- **WORK INSTRUCTION**
Leave out every picture and set down, exactly, the lines below from the one holding "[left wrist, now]" up to and including the one holding "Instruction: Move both".

=== GIVEN ENTRIES ===

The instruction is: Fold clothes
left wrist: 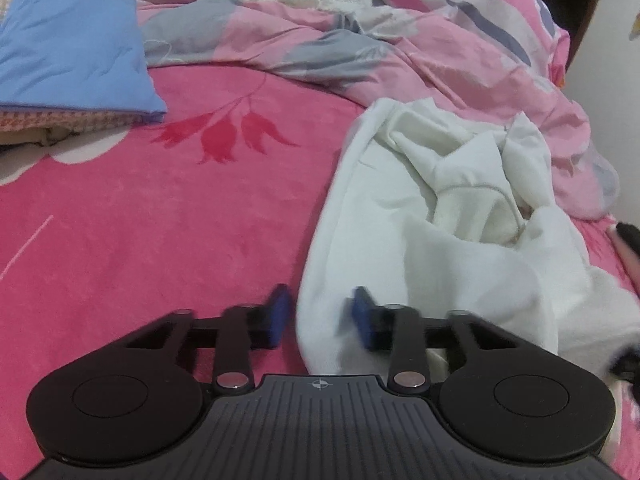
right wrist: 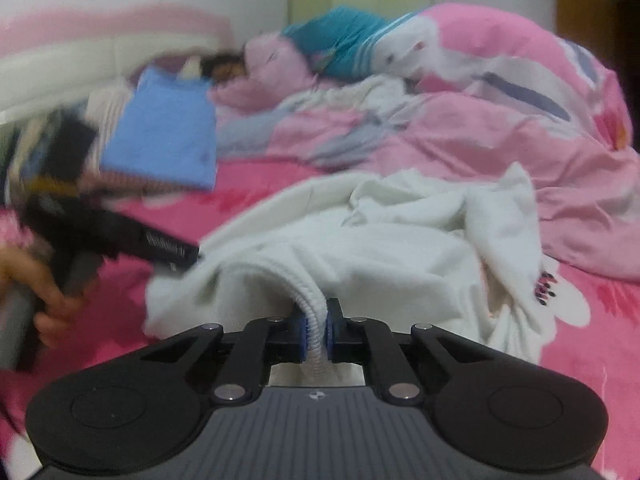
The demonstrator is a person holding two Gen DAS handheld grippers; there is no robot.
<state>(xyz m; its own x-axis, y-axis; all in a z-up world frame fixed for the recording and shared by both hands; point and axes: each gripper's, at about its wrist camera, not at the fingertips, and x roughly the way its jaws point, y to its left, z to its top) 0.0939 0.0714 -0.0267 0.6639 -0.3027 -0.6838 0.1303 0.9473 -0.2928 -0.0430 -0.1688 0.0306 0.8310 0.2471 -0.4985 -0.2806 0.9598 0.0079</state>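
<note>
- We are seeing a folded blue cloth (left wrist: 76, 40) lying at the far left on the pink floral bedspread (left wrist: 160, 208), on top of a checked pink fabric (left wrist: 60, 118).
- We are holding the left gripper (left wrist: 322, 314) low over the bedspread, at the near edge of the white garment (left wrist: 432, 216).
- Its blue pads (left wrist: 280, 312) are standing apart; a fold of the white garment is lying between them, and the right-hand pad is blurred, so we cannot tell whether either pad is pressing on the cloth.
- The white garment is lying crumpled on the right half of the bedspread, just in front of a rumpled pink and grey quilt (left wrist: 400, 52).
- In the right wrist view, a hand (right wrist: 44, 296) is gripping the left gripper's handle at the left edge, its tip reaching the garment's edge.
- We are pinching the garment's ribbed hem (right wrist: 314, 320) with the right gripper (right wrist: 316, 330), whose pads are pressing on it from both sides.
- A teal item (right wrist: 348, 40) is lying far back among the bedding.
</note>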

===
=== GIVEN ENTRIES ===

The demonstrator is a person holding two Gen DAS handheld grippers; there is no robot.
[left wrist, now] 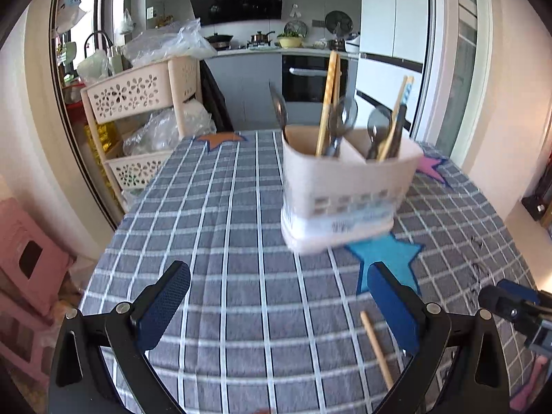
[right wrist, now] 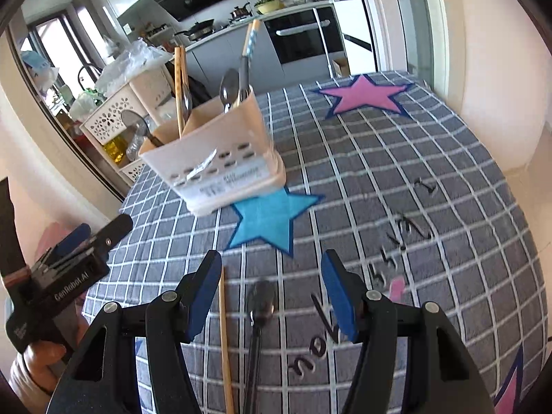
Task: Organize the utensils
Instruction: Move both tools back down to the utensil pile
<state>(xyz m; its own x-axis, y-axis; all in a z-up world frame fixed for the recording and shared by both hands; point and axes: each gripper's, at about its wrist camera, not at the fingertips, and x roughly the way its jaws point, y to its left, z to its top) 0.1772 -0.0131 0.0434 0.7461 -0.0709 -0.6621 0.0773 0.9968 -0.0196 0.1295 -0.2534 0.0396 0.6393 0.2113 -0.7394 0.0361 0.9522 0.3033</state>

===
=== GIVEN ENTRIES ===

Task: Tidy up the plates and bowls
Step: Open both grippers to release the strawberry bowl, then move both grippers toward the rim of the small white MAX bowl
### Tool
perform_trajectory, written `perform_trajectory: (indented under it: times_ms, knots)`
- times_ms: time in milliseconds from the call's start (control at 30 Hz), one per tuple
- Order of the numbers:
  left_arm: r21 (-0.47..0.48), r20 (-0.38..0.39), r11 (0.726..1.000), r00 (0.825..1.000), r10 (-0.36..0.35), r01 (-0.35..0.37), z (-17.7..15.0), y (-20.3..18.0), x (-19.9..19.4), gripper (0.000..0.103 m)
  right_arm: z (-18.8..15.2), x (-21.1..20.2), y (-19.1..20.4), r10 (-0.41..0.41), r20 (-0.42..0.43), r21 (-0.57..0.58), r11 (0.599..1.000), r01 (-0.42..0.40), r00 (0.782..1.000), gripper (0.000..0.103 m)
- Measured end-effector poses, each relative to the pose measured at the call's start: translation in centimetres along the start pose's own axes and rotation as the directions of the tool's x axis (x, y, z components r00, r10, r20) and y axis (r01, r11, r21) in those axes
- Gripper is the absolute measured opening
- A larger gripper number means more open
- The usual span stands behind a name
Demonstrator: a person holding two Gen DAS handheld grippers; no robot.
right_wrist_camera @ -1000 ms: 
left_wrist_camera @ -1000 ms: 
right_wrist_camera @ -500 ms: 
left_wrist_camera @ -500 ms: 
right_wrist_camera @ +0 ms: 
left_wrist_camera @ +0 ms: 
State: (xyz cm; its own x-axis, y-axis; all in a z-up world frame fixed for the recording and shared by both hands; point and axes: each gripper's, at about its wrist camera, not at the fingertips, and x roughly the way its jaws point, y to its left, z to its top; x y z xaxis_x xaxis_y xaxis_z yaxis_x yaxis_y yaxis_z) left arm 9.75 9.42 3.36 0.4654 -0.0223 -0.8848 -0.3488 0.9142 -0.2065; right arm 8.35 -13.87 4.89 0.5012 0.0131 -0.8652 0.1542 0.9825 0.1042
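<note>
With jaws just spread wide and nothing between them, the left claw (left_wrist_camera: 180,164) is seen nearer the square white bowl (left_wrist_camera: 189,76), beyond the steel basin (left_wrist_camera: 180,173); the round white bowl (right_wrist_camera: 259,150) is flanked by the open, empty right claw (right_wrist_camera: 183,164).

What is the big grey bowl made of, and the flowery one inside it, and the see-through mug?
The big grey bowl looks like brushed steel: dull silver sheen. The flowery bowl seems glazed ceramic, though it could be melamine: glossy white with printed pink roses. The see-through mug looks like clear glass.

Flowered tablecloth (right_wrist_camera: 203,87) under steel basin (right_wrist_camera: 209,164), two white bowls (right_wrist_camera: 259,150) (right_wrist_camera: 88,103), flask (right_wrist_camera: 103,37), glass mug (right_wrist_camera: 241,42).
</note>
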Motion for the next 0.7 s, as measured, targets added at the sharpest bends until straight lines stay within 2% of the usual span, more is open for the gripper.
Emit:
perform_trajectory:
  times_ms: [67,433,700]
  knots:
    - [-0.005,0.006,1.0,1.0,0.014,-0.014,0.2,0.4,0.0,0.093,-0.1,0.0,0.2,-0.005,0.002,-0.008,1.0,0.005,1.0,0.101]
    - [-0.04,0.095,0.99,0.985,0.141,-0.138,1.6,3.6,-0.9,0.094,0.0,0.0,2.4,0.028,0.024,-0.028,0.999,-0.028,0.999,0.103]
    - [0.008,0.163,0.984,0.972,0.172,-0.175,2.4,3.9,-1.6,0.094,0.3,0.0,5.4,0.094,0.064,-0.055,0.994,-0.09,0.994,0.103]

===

- **WRITTEN ANSWER**
[left wrist, now] 
[right wrist, now] 
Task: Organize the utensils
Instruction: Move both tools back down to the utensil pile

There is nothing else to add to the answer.